Другие добавки, отличные от фосфолипидов

[0030] Липосомная композиция согласно типовому аспекту может включать другой мембранный компонент(ы) вместе с вышеуказанным типовым главным компонентом (т.е. фосфолипидом). Например, липосомная композиция может содержать другие липиды, отличные от фосфолипидов, или производные других липидов, стабилизаторы мембран, антиоксиданты и т.п., по желанию. Другие липиды, отличные от фосфолипидов, могут быть липидами, содержащими гидрофобную группу, такую как длинноцепочечная алкильная группа в своей молекуле, но не содержащими фосфатную группу в своей молекуле, и, в частности, не ограничены. Примеры других липидов включают глицерогликолипиды, сфингогликолипиды, производные стерина, такие как холестерин, и их производные, такие как продукты их гидрирования. Примеры производных холестерина включают такие стерины, которые содержат циклопентаногидрофенантреновое кольцо. Например, среди них, холестерин может содержаться в типовой липосомной композиции. Примеры антиоксидантов включают аскорбиновую кислоту, мочевую кислоту и гомологи токоферола или витамин Е. Токоферол включает четыре изомера, а именно α-, β-, γ- и δ-токоферолы, и любой из таких изомеров может быть применен.

[0031] В типовом варианте осуществления настоящего изобретения липидный бислой липосомной композиции может на 100-50% мол. состоять из фосфолипида и на 0-50% мол. из холестерина, например, на 70-50% мол. состоять из фосфолипида и 30-50% мол. из холестерина.

[0032] Липосомная композиция может включать первую липосому, содержащую внешнюю мембрану, состоящую из нескольких липидных бислоев, и множество вторых липосом, которые располагаются во внутренней области первой липосомы, определенной внешней мембраной, и каждая из которых имеет внешнюю мембрану, состоящую из липидного бислоя. Липидный бислой вторых липосом может быть многослойным. Многослойный бислой первой липосомы включает много бислоев. Например, многослойный бислой вторых липосом включает много бислоев. В липосомной композиции есть внутренние области вторых липосом, каждая из которых определена внешней мембраной каждой из вторых липосом.

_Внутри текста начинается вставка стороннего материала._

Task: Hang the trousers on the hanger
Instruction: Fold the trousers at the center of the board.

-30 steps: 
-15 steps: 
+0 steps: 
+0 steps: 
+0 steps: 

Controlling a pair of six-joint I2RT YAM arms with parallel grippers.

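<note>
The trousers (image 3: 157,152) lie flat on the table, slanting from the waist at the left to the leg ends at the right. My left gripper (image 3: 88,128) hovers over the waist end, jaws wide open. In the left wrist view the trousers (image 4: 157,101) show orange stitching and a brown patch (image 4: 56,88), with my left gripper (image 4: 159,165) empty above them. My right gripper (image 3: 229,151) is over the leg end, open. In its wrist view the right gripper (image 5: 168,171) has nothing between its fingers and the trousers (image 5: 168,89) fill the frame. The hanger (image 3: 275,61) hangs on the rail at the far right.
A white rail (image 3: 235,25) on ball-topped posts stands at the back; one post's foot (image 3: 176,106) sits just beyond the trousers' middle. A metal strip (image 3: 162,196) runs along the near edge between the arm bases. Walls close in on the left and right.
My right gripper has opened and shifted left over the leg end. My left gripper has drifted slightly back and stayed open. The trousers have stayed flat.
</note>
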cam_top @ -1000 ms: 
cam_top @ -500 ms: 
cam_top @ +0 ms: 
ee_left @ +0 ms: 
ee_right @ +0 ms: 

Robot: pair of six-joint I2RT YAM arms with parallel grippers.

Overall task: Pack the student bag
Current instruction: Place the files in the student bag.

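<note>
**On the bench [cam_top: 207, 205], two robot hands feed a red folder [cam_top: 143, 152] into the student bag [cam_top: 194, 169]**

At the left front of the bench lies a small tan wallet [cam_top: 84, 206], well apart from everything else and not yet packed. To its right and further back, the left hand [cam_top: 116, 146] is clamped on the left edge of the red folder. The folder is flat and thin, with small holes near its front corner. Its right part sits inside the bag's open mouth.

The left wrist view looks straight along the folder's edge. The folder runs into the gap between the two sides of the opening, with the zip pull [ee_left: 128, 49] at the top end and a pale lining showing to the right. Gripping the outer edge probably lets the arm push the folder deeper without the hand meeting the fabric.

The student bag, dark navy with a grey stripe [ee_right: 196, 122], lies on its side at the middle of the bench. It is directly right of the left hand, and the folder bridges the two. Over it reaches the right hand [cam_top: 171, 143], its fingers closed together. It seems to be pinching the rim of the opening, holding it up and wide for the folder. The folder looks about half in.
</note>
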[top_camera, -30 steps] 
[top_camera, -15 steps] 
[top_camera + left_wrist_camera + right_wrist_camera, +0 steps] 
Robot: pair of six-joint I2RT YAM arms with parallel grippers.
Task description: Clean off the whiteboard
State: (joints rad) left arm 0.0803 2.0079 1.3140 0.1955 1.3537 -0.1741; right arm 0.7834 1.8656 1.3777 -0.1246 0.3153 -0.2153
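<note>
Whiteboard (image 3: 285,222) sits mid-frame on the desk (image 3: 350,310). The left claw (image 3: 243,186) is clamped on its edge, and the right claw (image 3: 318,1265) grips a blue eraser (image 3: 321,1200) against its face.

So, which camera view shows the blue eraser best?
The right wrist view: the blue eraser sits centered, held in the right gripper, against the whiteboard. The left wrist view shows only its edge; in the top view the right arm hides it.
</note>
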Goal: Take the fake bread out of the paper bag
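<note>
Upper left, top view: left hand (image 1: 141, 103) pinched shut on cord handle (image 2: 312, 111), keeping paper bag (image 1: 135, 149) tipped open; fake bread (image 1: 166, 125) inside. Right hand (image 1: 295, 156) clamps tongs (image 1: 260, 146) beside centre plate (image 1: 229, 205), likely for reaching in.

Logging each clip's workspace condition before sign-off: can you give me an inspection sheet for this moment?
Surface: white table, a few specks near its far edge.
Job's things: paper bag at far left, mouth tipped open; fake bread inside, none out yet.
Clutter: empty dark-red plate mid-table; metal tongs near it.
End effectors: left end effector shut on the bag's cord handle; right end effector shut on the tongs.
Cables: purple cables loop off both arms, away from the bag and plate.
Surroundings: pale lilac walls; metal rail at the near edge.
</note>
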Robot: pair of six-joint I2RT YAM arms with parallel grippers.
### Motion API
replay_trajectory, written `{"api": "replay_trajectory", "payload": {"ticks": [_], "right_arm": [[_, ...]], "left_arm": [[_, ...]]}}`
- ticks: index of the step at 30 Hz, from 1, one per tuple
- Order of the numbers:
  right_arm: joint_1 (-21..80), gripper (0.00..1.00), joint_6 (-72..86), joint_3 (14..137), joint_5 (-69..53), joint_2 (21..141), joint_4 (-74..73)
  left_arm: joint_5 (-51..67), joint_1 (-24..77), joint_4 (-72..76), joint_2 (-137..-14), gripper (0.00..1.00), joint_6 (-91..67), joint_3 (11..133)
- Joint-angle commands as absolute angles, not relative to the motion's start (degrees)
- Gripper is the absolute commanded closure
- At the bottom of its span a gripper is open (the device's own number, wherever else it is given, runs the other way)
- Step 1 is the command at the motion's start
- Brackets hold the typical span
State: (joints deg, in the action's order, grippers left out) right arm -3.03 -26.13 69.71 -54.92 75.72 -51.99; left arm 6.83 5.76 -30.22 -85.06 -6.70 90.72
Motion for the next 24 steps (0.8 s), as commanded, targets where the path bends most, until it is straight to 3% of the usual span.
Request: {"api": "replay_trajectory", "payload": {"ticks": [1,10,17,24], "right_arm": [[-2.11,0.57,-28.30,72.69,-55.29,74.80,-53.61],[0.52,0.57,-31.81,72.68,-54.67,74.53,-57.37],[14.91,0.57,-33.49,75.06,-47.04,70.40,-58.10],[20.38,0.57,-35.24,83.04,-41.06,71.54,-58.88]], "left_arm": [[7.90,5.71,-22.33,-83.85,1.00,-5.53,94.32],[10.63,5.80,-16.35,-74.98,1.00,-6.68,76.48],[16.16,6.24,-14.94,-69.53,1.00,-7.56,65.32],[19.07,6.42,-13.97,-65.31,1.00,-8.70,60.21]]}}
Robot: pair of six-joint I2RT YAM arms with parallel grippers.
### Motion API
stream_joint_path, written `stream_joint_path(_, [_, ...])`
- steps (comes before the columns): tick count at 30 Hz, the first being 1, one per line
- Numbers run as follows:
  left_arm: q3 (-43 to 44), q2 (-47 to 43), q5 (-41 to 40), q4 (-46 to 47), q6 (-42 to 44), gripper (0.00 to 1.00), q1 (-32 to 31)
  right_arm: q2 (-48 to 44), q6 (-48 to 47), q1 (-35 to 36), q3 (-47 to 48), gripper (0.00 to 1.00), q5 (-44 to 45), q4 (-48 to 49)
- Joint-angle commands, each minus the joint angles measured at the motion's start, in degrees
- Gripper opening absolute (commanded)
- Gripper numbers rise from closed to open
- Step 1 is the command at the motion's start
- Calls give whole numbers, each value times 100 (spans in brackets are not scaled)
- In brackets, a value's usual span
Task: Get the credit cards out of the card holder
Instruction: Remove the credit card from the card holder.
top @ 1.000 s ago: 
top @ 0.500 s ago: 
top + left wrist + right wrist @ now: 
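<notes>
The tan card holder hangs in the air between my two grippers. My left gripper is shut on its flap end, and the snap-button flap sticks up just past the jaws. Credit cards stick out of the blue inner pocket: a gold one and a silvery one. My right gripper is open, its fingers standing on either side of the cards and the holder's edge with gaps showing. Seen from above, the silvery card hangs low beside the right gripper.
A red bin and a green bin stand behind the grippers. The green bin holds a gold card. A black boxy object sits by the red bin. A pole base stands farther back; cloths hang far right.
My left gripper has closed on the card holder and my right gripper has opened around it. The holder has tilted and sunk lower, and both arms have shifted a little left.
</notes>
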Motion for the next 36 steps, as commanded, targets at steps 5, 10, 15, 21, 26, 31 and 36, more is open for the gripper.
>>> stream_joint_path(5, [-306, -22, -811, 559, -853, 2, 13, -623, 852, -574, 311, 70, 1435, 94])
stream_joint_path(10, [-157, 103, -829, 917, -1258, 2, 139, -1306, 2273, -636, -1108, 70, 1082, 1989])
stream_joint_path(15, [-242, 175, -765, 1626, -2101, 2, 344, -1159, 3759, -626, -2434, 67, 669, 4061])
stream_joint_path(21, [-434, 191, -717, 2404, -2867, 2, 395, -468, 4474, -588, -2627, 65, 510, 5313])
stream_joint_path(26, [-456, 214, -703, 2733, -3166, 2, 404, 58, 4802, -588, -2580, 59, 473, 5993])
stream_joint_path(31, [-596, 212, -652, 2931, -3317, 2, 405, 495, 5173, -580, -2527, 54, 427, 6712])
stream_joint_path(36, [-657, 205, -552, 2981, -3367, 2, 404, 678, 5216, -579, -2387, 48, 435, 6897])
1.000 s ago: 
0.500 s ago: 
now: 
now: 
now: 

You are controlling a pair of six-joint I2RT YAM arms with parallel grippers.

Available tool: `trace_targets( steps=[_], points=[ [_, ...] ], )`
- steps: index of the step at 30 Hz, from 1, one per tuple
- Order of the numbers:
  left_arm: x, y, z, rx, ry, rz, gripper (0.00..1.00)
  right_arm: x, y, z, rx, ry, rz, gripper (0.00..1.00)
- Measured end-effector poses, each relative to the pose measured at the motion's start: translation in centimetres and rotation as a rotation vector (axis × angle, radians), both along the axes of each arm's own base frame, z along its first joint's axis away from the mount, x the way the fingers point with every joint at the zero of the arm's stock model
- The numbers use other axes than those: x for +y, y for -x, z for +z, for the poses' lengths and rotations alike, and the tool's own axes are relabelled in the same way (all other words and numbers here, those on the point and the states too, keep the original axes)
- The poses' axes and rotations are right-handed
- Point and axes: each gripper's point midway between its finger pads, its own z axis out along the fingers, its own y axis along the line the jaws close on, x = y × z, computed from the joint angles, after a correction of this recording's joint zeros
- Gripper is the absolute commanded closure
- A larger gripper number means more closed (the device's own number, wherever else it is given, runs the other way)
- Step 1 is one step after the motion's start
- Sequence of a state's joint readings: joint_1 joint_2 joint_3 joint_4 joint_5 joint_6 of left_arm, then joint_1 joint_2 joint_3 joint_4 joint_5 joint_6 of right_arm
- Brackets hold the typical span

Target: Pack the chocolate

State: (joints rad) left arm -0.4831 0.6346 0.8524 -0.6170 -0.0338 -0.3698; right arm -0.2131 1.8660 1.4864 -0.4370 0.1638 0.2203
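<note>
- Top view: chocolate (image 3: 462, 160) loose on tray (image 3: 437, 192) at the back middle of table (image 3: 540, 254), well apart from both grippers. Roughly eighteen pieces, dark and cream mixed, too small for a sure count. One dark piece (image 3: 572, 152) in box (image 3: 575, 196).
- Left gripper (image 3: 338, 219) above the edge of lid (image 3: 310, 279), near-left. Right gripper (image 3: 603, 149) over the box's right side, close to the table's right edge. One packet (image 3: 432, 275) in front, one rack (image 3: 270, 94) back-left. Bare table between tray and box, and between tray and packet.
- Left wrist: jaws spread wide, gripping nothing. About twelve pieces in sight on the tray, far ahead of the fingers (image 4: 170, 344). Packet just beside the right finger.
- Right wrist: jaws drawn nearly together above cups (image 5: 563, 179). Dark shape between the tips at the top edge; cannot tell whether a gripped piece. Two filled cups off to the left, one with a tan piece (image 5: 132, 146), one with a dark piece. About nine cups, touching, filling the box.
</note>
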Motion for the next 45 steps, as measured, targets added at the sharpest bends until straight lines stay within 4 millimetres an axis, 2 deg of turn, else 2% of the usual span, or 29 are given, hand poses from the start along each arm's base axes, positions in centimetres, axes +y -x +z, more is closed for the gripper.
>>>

[0033] Типовая липосомная композиция включает, в качестве ее вариантов, пустую липосому, в которой не содержится капсулированного лекарственного средства, и липосому, в которой капсулировано лекарственное средство.

[0034] Внешний диаметр первой липосомы может составлять 1-20 мкм, например, 3-10 мкм. Такой внешний диаметр может приводить к превосходным свойствам длительного замедленного высвобождения и обеспечивать легкое введение даже через тонкие иглы. Кроме того, внешний диаметр вторых липосом, в частности, не ограничен. Например, с точки зрения количества лекарственного средства для капсулирования и превосходных свойств длительного замедленного высвобождения внешний диаметр вторых липосом может составлять 100-800 нм.

[0035] В типовом варианте осуществления множество вторых липосом присутствует независимо друг от друга в первой липосоме, и количество вторых липосом, в частности, не ограничено.

[0036] Типовая липосомная композиция имеет ионный градиент по меньшей мере между каждой из внутренних областей вторых липосом и внешней средой первой липосомы. В дальнейшем термин "ион" относится к иону, образующему ионный градиент. В типовом варианте осуществления настоящего изобретения то, что между каждой из внутренних областей вторых липосом и внешней средой первой липосомы образуется ионный градиент, может, например, обозначать любое из следующих: (1) имеется различие в концентрации иона по разные стороны внешней мембраны второй липосомы, между внутренней областью второй липосомы и как внутренней областью первой липосомы, так и внешней средой первой липосомы; (2) имеется различие в концентрации иона по разные стороны внешней мембраны первой липосомы, между внутренней областью второй липосомы, так же как внутренней областью первой липосомы, и внешней средой первой липосомы; и (3) имеется различие в концентрации иона по разные стороны внешней мембраны второй липосомы, между внутренней областью второй липосомы и внутренней областью первой липосомы, и имеется различие в концентрации иона по разные стороны внешней мембраны первой липосомы, между внутренней областью первой липосомы и внешней средой первой липосомы (в этом случае концентрация иона во внутренней области первой липосомы имеет значение, промежуточное между концентрацией иона во внутренней области второй липосомы и концентрацией иона во внешней среде первой липосомы).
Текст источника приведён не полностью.